=== WHAT THE EXERCISE ASKS ===
What you return must be an exact copy of the lines in the listing below between the line holding "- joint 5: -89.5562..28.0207" and the line holding "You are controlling", inclusive, and nothing more.

=== STORED DATA ===
════════════════

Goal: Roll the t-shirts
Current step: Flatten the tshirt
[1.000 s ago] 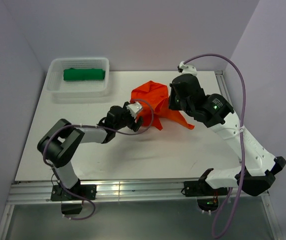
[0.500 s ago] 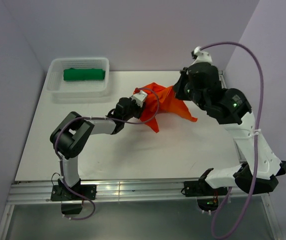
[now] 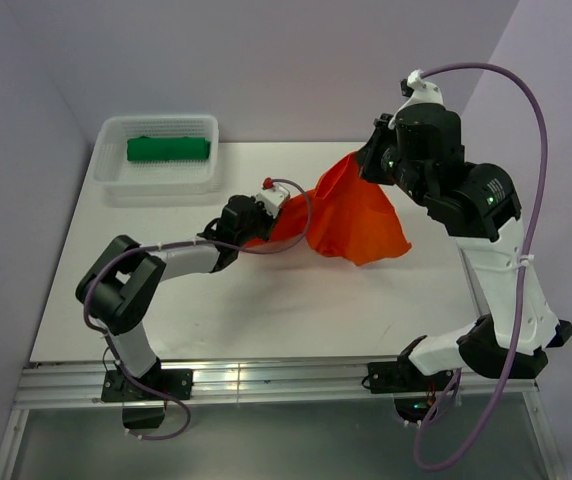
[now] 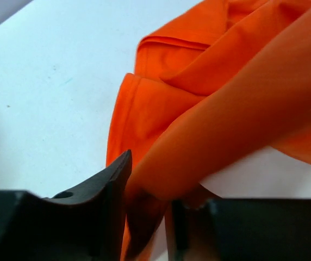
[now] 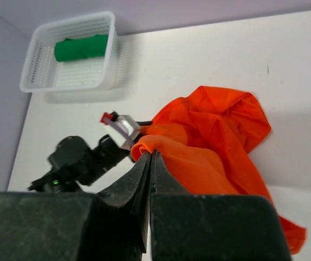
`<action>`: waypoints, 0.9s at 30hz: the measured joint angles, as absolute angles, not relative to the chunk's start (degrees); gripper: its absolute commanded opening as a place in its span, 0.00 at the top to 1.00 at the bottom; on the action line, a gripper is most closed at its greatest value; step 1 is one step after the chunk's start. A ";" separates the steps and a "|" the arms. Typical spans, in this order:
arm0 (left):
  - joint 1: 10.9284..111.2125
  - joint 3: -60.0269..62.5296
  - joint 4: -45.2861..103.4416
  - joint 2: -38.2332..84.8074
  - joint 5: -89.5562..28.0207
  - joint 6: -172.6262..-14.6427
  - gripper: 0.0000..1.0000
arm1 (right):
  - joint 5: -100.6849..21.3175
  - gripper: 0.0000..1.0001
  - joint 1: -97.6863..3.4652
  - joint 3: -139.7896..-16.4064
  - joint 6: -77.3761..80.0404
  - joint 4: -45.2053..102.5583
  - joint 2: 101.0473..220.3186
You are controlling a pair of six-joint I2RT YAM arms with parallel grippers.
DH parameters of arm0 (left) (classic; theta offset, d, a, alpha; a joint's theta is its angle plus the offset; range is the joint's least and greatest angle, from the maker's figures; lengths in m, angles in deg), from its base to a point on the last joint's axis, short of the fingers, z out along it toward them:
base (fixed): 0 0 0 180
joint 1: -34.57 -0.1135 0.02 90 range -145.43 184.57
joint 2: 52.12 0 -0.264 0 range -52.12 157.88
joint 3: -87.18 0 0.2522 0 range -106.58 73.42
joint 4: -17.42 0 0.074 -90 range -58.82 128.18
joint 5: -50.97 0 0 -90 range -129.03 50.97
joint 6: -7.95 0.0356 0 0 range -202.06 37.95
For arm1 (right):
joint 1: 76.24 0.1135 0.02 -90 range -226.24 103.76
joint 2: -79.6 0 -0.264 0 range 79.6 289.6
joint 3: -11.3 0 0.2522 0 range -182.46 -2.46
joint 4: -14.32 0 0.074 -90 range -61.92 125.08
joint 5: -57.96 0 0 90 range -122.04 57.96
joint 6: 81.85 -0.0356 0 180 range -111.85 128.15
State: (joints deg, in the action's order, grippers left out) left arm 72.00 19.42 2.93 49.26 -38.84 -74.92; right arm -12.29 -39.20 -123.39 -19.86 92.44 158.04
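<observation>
On the table (image 3: 266,310) the orange t-shirt (image 3: 358,222) hangs bunched over the far-right part, unrolled, so approx. half the job is left, I'd judge. At the far-left corner, the basket (image 3: 106,172) w/ the green t-shirt (image 3: 168,149) rolled inside. The right gripper (image 5: 150,155) is clamped on orange cloth, lifting it; the left gripper (image 4: 147,204) pinches a lower fold. Needs spreading flat, then rolling.

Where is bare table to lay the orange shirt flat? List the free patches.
Widest: the near strip of table between the orange t-shirt and the near edge. Smaller: between the basket and the left arm. Crowded: centre-right, where the left gripper and right gripper pinch it.
</observation>
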 measured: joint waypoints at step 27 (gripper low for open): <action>63.32 20.03 23.28 45.02 -14.67 -68.75 0.60 | -18.81 1.00 -49.41 -122.29 -17.81 92.88 156.22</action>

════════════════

=== WRITTEN SOLUTION ===
  - joint 5: -89.5562..28.0207
  - joint 6: -172.6262..-14.6427
  - gripper: 0.0000..1.0000
arm1 (right):
  - joint 5: -100.6849..21.3175
  - gripper: 0.0000..1.0001
  - joint 1: -97.6863..3.4652
  - joint 3: -139.7896..-16.4064
  - joint 6: -77.3761..80.0404
  - joint 4: -45.2053..102.5583
  - joint 2: 101.0473..220.3186
You are controlling a pair of six-joint I2RT YAM arms with parallel grippers.

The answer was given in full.